La ley biológica de la eliminación puede cumplirse por la sociedad sin apelar a esta práctica atávica; el ejemplo y la intimidación pueden obtenerse seguramente mejor por otros medios, menos denigrantes, menos abusivos, y por ende, es menester confesar que si mantenemos el patíbulo no es porque nos hallemos plenamente convencidos de su necesidad, sino más bien porque nos dejamos ir con la costumbre tradicional á son de camalote!… No nos damos la pena de indagar, de estudiar, de meditar; no, lo más que hacemos es buscar una frase, una ocurrencia, un mot de sprit para desentendemos de tal tarea. Los demás… ¡que tallen!
No voy a detenerme a estudiar si la sociedad tiene o no tiene derecho a privar de la vida a sus asociados, aun cuando se trate de elementos inadaptables al medio. Esta demostración me parece lírica, aun cuando fuera fácil. Cuando se hubiera logrado llevar una evidencia al debate, se nos opondría… la prescripción adquisitiva. Un derecho que se viene ejercitando, hasta con abuso por siglos y siglos, ¿quién puede negarlo eficazmente?

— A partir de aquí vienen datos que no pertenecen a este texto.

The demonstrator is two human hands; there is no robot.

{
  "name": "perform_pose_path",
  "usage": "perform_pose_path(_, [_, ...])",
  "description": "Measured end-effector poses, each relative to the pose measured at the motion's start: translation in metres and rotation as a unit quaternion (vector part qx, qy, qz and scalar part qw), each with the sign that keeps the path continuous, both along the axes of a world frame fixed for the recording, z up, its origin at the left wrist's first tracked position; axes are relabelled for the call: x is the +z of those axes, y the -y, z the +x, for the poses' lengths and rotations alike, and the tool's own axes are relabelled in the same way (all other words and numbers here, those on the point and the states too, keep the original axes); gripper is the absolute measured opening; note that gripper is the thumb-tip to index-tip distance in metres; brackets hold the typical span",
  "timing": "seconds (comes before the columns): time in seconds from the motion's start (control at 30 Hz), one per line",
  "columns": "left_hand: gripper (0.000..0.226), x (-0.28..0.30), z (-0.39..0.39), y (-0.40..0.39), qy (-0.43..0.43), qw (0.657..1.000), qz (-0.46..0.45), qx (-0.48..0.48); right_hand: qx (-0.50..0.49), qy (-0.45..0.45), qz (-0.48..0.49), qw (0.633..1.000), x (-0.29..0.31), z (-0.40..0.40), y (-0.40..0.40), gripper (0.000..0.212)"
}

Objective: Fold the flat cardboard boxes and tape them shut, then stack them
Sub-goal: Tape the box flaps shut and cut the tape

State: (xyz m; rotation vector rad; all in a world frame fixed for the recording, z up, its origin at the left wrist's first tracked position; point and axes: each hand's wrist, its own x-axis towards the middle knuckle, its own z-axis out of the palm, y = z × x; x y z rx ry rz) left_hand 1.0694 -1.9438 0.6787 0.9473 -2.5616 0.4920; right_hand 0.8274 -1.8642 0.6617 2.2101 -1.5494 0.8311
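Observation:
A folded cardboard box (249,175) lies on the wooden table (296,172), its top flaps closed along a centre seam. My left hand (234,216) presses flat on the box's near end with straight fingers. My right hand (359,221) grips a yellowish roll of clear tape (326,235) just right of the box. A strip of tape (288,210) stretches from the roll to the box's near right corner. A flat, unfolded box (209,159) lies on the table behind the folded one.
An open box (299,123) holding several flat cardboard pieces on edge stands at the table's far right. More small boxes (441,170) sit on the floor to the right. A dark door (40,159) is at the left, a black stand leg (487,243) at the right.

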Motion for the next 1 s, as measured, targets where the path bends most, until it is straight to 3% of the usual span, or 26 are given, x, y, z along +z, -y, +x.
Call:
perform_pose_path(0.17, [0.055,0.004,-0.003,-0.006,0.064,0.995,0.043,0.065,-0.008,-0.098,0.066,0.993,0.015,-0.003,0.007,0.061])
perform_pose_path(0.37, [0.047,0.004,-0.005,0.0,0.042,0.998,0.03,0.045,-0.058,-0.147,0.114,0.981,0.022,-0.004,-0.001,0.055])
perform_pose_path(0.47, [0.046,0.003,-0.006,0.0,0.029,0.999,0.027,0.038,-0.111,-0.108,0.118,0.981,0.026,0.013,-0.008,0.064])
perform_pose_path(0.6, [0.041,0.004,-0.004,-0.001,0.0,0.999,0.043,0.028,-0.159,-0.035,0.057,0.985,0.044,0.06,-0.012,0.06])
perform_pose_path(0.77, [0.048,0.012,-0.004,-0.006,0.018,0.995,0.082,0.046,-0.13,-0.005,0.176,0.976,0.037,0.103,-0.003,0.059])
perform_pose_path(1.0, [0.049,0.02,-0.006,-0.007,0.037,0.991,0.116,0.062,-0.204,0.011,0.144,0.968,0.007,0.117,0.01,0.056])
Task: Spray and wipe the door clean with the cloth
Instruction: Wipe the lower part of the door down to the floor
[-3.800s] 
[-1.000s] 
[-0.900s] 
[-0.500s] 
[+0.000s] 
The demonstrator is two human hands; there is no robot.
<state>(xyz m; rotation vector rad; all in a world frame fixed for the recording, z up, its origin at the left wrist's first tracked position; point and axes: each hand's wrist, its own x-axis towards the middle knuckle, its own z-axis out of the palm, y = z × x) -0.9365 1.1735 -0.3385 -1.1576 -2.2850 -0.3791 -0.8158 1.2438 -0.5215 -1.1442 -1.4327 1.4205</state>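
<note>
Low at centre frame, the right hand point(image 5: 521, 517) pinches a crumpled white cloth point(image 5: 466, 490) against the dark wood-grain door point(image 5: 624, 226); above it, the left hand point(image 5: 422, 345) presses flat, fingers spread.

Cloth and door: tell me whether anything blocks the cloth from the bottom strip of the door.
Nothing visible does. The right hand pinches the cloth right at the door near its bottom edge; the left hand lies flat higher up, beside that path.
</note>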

Lo que deseamos demostrar es lo innecesario de ese uso para los fines que se propone la sociedad. Nada más. Eso nos basta; y tal vez bastará hacer constar que los panegiristas del patíbulo no han probado aun su necesidad, ni siquiera su utilidad. Pero ¿qué inconvenientes hay para que la eliminación, la segregación, se realice recluyendo perpetua o indefinidamente y reduciendo al criminal a la más absoluta impotencia? ¿Acaso razones económicas? ¿Podría hablarse, en un país que insume millones en su presupuesto, de los pocos pesos, si acaso no pudieran compensarse con el trabajo del recluido -de los pocos, digo que cuesta su manutención y su cuidado- cuando se trata de hacer un homenaje de respeto a la vida humana? ¿No vale bien tal sacrificio la dignidad social?
Pedro Figari (1861-1938) fue un pintor, abogado y político uruguayo. Fragmento de La pena de muerte en Uruguay. Conferencia leída en el Ateneo de Montevideo el 4 de diciembre de 1903, donde expone las razones morales y civiles que justifican la abolición.